Thursday, 17 December 2015

‘Growing’ new habitat to predict the future for key species

Posted by Matt Geary and Stu

Accurate predictions of the impacts of future land use change on species of conservation
concern can help to inform policy-makers and improve conservation measures. In a new paper just published in PLOS One, we introduce a method, based on open source software, which integrates habitat suitability modelling with scenario-building. We illustrate its use by investigating the effects of alternative land use change scenarios on landscape suitability for black grouse Tetrao tetrix in the Scottish uplands.

Likely changes in the uplands

The first step was to build a habitat suitability model for the species, in this case using the well-used MaxEnt. This gave a standard map of suitability for pixels across the 800 sq km landscape in Perthshire. We wanted to simulate how the upland area might change over the next 20 years so we asked upland experts how they thought the landscape might change – they told us  that most likely were changes from moorland and grazed land to open canopy forestry due to native forestry planting schemes and grazed land to moorland via a reduction in grazing.

A moorland and open woodland mix in Perthshire - a potential result of the reduced grazing scenario which resulted in beneficial landscapes for black grouse (Photo: Matt Geary).

Growing patches of new habitat

To represent how these changes in land use would affect the area, we grew patches of new habitat within the existing landscape (e.g. new patches of open woodland where moorland currently exist). We grew the new patches using a piece of old script in Mathematica supplied by Ed Harris here at MMU, which was updated to work in R and embedded into our model. For each scenario, the cover of different land use types was altered by 5–30% from 20 random starting locations – this enabled us to look at how the amount of new habitat and its spatial positioning of the new land uses might affect their impact on the grouse. We then ran the MaxEnt again with the 20 new landscapes and assessed changes in suitability – much like people do with climate change scenarios and their effects on species ranges.

Effects of land use changes

The scenario where grazed land was replaced by moorland and open forestry was the most beneficial for black grouse, and ‘increased grazing’ (the opposite conversion) the most detrimental. Positioning of new land use blocks was shown to be very important. So it is not just a case of a certain benefit or loss brought about by a certain amount habitat change - where those habitat changes occurred was also very important. This might be helpful to local land use planners and habitat managers – habitats could be placed so as to maximise benefits for a key species, or at least to minimise their detrimental effects.
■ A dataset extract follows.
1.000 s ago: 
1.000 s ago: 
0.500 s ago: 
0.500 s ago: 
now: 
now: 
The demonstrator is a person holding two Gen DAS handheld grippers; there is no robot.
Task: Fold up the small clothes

An 'upland' mosaic: Ross of Mull looking across Scoor forest towards Ben Mor (Photo: Alan Fielding).

Another important finding was that, while increasing the area of open canopy forestry caused a proportional decrease in suitability, suitability gains for the ‘reduced grazing’ scenario were nonlinear. Reducing grazing slightly to create small additional amounts of moor and open canopy woodland had small benefits to grouse, but reducing it by 20% had disproportionately large benefits in terms of habitat suitability for the species. Again, this kind of result might help inform local land management and even regional policy such as grant schemes promoting land use changes.

This ‘Scenario-led’ landscape simulation modelling can be applied in assessments of the impacts of land use change both on individual species but also on diversity and community measures, or ecosystem services. A next step would be to include landscape configuration more explicitly in the simulation models, both to make them more realistic, and to examine the effects of habitat placement more thoroughly.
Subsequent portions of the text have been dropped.